- _Exercise brief_: An exact transcription of the lines below, from the first through the one containing "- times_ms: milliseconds", is the only output wanted.

- _Recorded data_:
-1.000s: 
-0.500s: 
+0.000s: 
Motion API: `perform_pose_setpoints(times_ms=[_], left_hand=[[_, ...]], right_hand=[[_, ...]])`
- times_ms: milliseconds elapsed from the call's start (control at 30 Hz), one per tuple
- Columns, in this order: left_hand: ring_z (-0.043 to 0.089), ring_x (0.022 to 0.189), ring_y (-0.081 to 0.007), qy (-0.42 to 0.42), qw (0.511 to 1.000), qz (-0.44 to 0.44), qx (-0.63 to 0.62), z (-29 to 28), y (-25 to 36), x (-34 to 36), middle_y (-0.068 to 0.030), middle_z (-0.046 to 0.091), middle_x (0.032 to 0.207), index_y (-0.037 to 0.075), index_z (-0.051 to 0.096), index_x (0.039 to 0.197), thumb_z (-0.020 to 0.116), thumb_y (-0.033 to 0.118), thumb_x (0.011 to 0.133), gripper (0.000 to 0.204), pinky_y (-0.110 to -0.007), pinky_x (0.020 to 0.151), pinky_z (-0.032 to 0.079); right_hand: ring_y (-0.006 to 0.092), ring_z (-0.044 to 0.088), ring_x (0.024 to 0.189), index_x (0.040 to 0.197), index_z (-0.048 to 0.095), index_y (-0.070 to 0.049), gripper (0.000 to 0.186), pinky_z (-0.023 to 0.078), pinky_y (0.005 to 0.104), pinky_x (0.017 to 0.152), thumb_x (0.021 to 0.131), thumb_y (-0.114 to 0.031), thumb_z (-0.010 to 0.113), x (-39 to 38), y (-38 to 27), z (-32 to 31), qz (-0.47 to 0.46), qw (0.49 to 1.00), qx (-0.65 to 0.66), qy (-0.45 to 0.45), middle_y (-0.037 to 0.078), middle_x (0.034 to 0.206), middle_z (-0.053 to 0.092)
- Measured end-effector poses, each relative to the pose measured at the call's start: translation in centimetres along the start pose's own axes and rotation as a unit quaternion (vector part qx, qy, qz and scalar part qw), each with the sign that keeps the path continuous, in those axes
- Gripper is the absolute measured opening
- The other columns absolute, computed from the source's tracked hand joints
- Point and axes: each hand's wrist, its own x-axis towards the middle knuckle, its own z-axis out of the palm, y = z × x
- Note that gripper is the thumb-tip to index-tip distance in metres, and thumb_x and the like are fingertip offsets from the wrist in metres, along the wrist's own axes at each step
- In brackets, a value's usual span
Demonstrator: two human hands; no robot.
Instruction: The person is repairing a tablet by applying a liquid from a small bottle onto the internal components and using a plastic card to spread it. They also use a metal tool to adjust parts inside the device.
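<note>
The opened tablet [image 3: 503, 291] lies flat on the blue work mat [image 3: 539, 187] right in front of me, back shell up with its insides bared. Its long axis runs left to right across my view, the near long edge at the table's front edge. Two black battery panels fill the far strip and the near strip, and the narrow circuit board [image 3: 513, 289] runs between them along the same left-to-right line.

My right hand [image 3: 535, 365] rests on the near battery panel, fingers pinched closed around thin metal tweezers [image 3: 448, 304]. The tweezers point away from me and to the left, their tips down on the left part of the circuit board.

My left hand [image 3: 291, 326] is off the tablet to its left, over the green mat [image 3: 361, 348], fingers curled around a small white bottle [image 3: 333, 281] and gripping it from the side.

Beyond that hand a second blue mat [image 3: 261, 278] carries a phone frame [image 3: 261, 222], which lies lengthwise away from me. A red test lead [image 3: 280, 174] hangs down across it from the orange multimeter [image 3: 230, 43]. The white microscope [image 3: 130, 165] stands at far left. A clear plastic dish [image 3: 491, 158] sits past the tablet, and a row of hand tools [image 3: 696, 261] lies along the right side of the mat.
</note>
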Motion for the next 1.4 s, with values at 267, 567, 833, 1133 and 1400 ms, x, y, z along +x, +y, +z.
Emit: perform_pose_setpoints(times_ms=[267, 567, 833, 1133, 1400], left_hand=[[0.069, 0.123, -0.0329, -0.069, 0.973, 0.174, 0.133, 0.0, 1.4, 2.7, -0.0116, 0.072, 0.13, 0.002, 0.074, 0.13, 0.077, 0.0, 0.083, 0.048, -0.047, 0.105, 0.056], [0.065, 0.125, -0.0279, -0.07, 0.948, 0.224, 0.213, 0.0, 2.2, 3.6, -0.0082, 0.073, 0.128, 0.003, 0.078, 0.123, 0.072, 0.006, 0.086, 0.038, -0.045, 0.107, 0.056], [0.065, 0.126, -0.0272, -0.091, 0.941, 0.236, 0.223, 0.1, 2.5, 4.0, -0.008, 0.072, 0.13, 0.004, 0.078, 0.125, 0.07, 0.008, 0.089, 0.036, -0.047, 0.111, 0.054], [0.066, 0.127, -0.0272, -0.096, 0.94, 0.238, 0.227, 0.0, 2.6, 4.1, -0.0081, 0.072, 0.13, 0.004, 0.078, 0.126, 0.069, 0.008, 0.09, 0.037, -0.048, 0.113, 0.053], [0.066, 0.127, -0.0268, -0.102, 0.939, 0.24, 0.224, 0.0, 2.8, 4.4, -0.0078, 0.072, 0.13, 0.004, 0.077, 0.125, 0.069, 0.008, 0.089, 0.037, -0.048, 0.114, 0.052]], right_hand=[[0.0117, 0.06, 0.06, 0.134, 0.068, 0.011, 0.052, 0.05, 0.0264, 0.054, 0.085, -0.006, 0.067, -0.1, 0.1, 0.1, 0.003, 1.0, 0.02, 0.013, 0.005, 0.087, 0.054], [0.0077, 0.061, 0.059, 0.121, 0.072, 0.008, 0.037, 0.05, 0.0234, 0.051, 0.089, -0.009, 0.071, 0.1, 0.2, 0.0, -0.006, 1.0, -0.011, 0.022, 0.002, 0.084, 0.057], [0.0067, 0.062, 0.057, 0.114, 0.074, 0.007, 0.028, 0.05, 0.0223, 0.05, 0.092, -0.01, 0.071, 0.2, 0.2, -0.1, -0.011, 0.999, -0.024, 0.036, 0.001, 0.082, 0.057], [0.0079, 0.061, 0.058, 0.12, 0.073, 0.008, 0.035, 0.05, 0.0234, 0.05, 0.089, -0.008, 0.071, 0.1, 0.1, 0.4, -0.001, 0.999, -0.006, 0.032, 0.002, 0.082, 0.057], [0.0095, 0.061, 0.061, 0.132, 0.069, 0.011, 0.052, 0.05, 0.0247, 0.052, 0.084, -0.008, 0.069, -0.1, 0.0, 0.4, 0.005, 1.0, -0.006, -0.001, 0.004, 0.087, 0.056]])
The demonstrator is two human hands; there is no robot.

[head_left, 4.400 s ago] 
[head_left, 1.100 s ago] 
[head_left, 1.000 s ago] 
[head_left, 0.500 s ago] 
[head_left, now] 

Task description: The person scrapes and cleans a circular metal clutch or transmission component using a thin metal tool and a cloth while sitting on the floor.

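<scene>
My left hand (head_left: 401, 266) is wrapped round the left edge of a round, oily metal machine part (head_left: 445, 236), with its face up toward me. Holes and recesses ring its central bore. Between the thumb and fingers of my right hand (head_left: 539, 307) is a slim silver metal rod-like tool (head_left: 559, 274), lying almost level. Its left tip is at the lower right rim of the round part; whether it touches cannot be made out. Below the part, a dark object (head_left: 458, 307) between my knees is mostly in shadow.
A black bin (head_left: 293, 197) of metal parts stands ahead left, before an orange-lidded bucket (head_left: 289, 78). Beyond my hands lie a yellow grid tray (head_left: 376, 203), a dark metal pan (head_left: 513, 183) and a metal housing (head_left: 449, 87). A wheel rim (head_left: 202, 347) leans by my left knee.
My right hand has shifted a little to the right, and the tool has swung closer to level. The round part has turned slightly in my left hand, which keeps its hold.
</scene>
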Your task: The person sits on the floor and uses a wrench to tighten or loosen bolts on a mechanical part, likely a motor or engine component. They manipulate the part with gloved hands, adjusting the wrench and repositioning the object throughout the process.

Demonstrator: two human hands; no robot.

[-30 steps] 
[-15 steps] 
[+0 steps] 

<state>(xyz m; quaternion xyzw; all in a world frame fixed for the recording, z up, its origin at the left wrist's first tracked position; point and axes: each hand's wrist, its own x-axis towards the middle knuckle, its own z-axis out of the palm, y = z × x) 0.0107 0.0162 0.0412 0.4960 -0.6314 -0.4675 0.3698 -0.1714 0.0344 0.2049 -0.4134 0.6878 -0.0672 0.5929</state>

- _Output below_:
-1.000s: 
-0.500s: 
+0.000s: 
Motion API: `perform_pose_setpoints(times_ms=[_], left_hand=[[_, ...]], right_hand=[[_, ...]])`
- times_ms: milliseconds elapsed from the call's start (control at 30 Hz), one per tuple

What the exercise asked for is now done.